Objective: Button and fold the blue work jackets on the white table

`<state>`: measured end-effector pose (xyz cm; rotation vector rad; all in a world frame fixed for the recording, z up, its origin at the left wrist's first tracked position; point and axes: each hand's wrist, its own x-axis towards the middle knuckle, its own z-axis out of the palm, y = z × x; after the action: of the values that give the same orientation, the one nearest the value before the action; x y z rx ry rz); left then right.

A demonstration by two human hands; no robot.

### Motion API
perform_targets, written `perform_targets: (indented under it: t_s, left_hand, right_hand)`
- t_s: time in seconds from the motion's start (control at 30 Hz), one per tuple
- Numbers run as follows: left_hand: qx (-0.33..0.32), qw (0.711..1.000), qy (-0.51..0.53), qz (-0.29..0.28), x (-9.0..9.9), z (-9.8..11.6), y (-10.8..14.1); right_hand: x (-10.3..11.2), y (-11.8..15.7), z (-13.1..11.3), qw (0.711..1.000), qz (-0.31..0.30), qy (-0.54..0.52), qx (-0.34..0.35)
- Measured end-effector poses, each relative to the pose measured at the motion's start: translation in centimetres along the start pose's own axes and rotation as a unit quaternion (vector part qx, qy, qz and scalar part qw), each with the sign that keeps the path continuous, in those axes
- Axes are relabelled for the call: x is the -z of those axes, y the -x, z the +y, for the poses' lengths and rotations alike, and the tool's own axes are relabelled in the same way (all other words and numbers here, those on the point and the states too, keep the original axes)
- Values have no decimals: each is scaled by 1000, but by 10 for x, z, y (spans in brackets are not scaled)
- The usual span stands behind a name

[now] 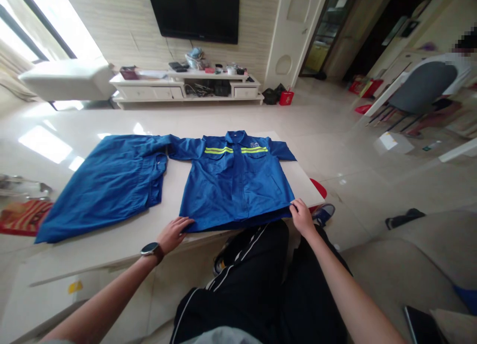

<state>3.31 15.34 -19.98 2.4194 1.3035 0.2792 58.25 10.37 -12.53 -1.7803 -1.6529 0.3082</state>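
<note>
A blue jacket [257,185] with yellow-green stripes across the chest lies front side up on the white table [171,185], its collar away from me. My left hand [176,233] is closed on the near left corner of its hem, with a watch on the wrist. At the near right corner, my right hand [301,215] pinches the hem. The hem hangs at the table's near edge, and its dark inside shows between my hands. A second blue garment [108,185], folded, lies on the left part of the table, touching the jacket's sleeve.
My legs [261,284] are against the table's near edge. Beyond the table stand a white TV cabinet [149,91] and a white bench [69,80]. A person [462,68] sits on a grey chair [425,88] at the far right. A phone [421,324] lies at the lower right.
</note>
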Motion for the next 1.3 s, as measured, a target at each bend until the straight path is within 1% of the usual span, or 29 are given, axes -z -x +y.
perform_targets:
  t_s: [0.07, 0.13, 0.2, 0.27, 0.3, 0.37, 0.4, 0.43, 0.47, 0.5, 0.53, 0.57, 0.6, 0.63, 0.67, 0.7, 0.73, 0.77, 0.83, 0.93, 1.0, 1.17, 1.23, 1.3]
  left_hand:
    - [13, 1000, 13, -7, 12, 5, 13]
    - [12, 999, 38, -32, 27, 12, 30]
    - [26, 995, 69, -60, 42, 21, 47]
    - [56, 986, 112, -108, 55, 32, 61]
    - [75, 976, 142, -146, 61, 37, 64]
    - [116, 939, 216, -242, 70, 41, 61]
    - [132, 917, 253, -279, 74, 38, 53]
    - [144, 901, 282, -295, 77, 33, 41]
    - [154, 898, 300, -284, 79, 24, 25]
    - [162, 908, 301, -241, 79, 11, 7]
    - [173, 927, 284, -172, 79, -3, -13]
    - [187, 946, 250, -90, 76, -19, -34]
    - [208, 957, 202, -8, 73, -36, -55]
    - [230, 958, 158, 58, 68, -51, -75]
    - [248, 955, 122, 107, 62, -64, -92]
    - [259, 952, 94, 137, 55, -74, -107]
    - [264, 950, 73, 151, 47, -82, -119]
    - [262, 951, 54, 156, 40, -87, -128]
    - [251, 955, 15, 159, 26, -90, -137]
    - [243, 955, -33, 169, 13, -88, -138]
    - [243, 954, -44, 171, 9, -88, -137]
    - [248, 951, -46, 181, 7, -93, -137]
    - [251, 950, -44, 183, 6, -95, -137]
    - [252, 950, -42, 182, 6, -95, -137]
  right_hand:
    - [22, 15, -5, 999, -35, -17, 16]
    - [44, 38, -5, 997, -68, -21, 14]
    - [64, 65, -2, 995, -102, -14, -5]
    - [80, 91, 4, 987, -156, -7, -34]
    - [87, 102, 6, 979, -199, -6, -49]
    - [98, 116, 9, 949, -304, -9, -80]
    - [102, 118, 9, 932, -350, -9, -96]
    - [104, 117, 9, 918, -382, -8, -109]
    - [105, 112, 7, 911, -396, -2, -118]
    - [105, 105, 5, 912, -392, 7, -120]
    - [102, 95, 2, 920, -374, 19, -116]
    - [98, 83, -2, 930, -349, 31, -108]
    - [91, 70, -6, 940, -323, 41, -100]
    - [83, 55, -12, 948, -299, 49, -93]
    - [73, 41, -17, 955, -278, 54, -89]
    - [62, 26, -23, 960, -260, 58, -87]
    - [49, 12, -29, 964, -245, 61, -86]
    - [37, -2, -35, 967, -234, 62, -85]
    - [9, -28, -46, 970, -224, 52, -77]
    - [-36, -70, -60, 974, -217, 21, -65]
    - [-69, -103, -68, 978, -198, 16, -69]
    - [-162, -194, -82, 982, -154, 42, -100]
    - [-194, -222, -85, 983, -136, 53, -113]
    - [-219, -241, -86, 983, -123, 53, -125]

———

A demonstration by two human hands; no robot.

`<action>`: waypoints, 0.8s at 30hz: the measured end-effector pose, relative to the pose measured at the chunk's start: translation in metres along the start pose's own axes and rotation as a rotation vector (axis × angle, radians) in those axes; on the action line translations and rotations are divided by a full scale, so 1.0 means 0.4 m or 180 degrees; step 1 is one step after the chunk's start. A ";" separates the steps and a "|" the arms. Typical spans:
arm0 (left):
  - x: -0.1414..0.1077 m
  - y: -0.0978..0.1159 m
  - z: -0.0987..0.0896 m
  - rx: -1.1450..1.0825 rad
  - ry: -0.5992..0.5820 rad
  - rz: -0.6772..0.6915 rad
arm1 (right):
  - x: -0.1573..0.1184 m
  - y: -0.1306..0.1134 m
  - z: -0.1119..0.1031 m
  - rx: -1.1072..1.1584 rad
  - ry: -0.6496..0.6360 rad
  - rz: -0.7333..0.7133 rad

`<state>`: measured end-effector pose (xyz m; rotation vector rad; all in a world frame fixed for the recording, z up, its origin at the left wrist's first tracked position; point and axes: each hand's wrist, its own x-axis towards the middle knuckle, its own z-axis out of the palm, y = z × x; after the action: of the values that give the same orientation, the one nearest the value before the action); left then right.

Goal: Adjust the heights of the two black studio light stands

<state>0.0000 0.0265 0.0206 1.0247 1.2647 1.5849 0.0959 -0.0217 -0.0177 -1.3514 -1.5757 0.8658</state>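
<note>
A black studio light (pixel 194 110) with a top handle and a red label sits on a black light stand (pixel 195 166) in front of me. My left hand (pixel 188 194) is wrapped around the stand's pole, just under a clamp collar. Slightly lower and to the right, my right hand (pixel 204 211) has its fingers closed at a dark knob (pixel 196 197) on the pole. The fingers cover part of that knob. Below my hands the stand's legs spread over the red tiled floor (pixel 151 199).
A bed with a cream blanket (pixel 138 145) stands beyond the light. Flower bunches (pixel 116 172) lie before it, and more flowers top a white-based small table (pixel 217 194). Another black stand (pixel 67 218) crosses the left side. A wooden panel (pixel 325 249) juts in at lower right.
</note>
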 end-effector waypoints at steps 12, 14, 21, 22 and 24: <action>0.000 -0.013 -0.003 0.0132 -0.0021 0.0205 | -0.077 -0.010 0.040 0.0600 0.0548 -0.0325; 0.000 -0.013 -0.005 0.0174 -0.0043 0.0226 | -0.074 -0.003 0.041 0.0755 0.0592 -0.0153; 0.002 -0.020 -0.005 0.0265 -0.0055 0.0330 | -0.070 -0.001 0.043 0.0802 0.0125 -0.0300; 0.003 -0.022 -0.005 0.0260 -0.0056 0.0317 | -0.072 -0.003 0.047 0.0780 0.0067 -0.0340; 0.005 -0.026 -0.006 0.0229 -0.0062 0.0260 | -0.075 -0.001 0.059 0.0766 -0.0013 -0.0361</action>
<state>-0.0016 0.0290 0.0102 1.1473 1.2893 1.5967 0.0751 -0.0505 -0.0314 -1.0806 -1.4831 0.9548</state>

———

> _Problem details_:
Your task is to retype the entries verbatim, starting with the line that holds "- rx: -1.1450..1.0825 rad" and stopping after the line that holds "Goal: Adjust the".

> _Response below_:
  - rx: -1.1450..1.0825 rad
  - ry: -0.5992..0.5820 rad
  - rz: -0.6772..0.6915 rad
arm1 (right):
  - x: -0.1573..0.1184 m
  - y: -0.1306..0.1134 m
  - z: -0.1119..0.1031 m
  - rx: -1.1072..1.1584 rad
  - ry: -0.6496..0.6360 rad
  - rz: -0.7333..0.7133 rad

`<state>`: measured end-effector pose (xyz m; rotation vector rad; all in a world frame fixed for the recording, z up, its origin at the left wrist's first tracked position; point and axes: each hand's wrist, its own x-axis towards the middle knuckle, its own z-axis out of the palm, y = z × x; after the action: of the values that give the same orientation, the one nearest the value before the action); left then right.

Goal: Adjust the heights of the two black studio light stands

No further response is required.